Читаем Paul and Jesus полностью

In contrast to Adam, Paul believed that Christ, before he was born as the human Jesus, existed from the beginning in the form of God, and had equality with God.11 Whether Paul understood Jesus as a created being or one eternally existing with God, he never says. Paul does, however, believe that Christ was an agent in the creation in the world, and that he gave up the riches of his heavenly status, taking on the form of a mortal man:

Yet for us there is one God, the Father, from whom are all things and for whom we exist, and one Lord, Jesus Christ through whom are all things and through whom we exist. (1 Corinthians 8:6)

For you know the grace of our Lord Jesus Christ, that, though he was rich, yet for your sakes he became poor, that you through his poverty might become rich. (2 Corinthians 8:9)

The writer of the letter of Colossians, likely writing a decade or more after Paul’s death, possibly made use of some earlier material from Paul, particularly on this topic. Here is how he fills out the description of Christ before his human birth, something Paul himself does not elaborate in the letters we have from him:

He [Christ] is the image of the unseen God, the first-born of all creation; for in him all things were created, in heaven and on earth, visible and invisible, whether thrones or dominions or principalities or authorities—all were created through him and for him. He is before all things, and in him all things hold together. (Colossians 1:15–17)

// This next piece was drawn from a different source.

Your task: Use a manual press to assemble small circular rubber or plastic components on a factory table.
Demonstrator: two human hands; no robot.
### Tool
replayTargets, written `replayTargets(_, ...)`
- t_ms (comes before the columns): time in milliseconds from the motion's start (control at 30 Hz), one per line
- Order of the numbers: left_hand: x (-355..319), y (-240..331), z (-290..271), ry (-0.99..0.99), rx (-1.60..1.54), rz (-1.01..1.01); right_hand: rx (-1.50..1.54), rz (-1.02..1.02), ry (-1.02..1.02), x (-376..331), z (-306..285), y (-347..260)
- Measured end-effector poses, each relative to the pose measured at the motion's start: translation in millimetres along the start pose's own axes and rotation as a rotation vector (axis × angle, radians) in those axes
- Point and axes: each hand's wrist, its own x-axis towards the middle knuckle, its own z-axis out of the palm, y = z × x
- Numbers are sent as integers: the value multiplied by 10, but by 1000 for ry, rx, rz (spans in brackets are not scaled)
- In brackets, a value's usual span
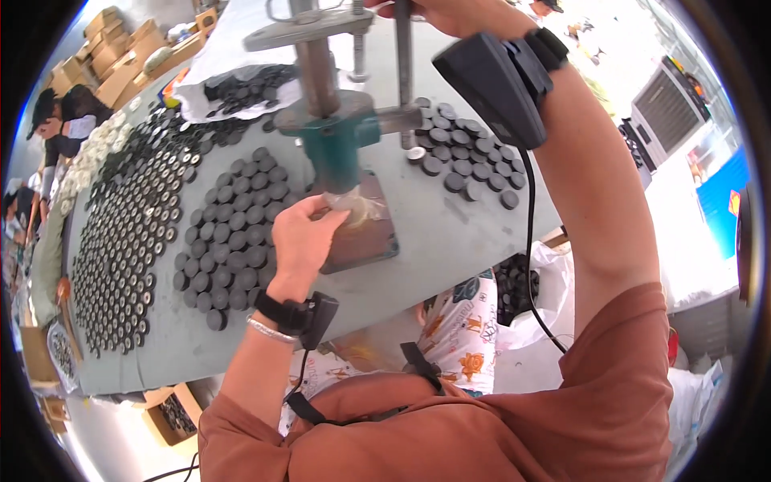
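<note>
Nearest, the left hand (301, 233) pinches a small part at the press base (365, 233) near the desk (450, 233) front edge, black discs (233, 241) crowding its left. The right hand (458, 12), raised, fingers wrapped round the press lever (403, 48); bare desk lies between base and right discs (466, 153)

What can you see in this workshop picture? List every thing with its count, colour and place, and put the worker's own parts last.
Hand press: one, green body, grey column, table centre.
Base plate: one, brown, under the press.
Round caps: many, dark grey, rows left of the press.
Round caps, right group: many, dark, right of the press.
Table: one, grey.
Cardboard boxes: several, brown, upper left.
Left hand: at the base plate, fingers on a clear piece.
Right hand: raised to the press lever.
</note>
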Motion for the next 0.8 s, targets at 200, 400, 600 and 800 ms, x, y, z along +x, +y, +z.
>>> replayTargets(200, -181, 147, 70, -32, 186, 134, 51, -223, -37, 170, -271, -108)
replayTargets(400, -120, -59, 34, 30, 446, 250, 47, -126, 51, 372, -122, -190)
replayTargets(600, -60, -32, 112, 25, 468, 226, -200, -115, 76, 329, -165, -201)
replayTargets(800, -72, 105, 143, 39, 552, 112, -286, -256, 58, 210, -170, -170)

It seems reasonable to assume Paul had something like this in mind.12 Christ would have been the very first of God’s creation, put over everything else, whether the invisible angelic hosts, or the visible things on the earth. The letter of Hebrews, which was also written after Paul, but probably influenced by his thinking, says that Christ was the one “through whom God created the world” (Hebrews 1:2). But all this was before the human being Jesus existed.

According to Paul, by emptying himself and being born of a woman as a flesh-and-blood mortal we know as Jesus, and then showing his willingness to be obedient to God by suffering to the point of death on a cross, Jesus was raised from the dead by God. His resurrection was a victory over sin and its resulting process—death. As we have seen, according to Paul, Jesus was not merely a “man of dust” restored to mortal life, but one transformed into a “man of heaven,” whom God exalted above every other created being in the universe. He becomes the first “man of dust,” ever transformed into heavenly immortality and glory, inaugurating the process of salvation for others who would follow his example of obedience and suffering.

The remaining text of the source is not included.